About this task → Exclude the pictures and set down, unaltered, the lines from the one that holds "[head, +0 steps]" through the end of the data.

***

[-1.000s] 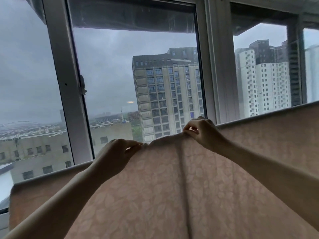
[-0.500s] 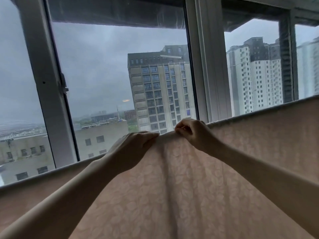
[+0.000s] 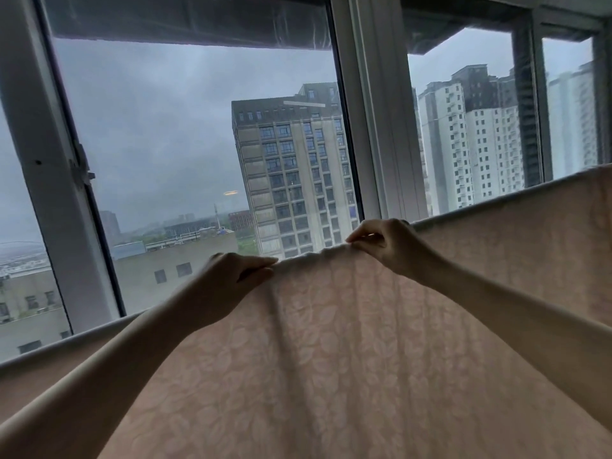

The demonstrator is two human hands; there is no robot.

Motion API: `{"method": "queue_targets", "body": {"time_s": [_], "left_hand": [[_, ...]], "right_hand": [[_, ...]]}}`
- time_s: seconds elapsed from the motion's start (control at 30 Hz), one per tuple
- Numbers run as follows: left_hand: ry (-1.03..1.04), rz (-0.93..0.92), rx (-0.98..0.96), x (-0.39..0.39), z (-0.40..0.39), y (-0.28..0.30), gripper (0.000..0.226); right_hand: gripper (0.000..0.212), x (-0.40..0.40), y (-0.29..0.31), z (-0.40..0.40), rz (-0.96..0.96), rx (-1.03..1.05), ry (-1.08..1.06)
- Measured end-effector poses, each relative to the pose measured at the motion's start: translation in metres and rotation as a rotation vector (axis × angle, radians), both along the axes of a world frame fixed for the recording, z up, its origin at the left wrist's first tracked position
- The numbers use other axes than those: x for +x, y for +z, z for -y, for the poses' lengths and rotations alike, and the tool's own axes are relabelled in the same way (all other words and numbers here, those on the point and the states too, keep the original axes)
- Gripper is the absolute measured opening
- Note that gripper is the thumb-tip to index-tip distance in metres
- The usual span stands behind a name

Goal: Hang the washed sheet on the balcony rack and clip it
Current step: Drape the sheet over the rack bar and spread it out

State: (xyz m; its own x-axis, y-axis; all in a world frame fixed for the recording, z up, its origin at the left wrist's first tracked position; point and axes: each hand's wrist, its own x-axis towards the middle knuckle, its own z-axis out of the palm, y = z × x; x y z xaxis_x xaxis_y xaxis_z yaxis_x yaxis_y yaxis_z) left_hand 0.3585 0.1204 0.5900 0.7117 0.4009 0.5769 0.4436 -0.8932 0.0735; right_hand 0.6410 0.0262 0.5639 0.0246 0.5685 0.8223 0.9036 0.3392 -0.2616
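Window (image 3: pixel 185 134) behind — hands (image 3: pixel 228 276) (image 3: pixel 387 243) pinching sheet (image 3: pixel 331 342)

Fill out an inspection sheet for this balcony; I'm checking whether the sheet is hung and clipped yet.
Surface: rack rail runs left to right in front of the windows, mostly covered by fabric.
Job's things: pink leaf-patterned sheet draped over the rail, bunched up at the middle of its top edge; no clips seen.
Clutter: nothing seen.
Grippers: left hand grips the sheet's top edge; right hand pinches the top edge beside it, a raised fold between them.
Cables: nothing seen.
Surroundings: white-framed windows, a latch on the left frame, high-rise buildings and grey sky outside.
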Motion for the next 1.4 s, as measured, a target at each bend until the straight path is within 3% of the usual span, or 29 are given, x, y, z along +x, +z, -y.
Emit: {"method": "queue_targets", "body": {"time_s": [0.23, 0.53, 0.7, 0.9, 1.17, 1.4], "left_hand": [[0.018, 0.006, 0.037, -0.001, 0.000, -0.005, 0.075], [0.006, -0.003, 0.418, 0.042, 0.024, -0.015, 0.034], [-0.021, 0.047, 0.435, 0.099, 0.036, -0.020, 0.029], [0.033, 0.137, 0.485, 0.116, 0.035, -0.025, 0.026], [0.048, 0.141, 0.570, 0.114, 0.039, -0.028, 0.034], [0.039, 0.159, 0.571, 0.110, 0.038, -0.032, 0.030]], "right_hand": [[0.009, 0.011, 0.012, -0.010, 0.109, 0.072, -0.126], [0.008, 0.021, -0.002, -0.012, -0.024, 0.035, -0.066], [0.005, 0.022, -0.008, -0.010, -0.061, 0.081, 0.015], [0.011, 0.048, -0.017, 0.010, -0.058, 0.087, 0.141], [0.018, 0.093, -0.012, 0.024, 0.095, 0.103, -0.103], [0.008, 0.094, -0.002, 0.028, 0.179, 0.160, -0.211]]}}
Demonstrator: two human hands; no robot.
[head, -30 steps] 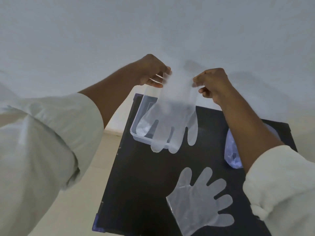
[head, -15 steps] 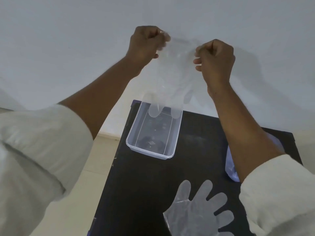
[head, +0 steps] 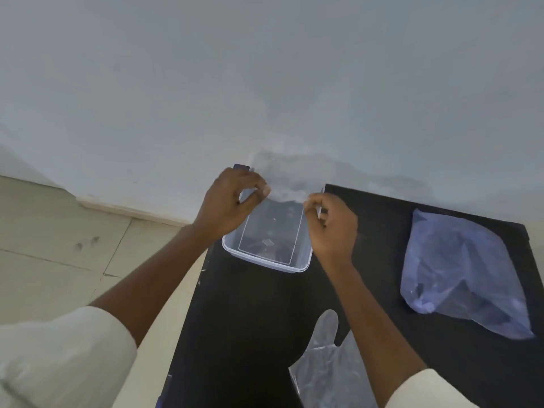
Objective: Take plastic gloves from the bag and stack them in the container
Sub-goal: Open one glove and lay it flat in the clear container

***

Exercise result →
[head, +0 steps] 
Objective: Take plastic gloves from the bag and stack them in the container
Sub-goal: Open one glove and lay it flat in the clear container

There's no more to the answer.